AVAILABLE DATA:

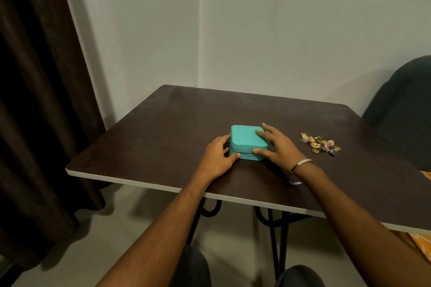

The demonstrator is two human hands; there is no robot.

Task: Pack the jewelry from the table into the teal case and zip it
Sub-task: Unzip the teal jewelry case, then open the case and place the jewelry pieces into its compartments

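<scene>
A small square teal case [245, 138] sits closed near the middle of the dark brown table [163, 123]. My left hand [218, 158] grips its left front corner, thumb on the front by the zip line. My right hand [278, 144] holds its right side, fingers spread over the lid and thumb pressed on the front edge. A metal bangle [302, 164] circles my right wrist. A small pile of gold and pink jewelry [319, 143] lies on the table to the right of the case, apart from both hands.
The table stands in a wall corner, with a dark curtain [35, 100] at the left. A dark chair back [403, 109] rises at the right behind the table. Orange cloth [419, 244] shows under the table's right edge. My knees are below the front edge.
</scene>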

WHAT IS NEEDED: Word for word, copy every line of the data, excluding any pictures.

RESPONSE BOX:
The demonstrator is two human hands; there is no robot.

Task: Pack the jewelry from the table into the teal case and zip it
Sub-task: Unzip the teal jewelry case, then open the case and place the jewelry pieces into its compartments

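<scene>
A small square teal case [245, 138] sits closed near the middle of the dark brown table [163, 123]. My left hand [218, 158] grips its left front corner, thumb on the front by the zip line. My right hand [278, 144] holds its right side, fingers spread over the lid and thumb pressed on the front edge. A metal bangle [302, 164] circles my right wrist. A small pile of gold and pink jewelry [319, 143] lies on the table to the right of the case, apart from both hands.
The table stands in a wall corner, with a dark curtain [35, 100] at the left. A dark chair back [403, 109] rises at the right behind the table. Orange cloth [419, 244] shows under the table's right edge. My knees are below the front edge.
</scene>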

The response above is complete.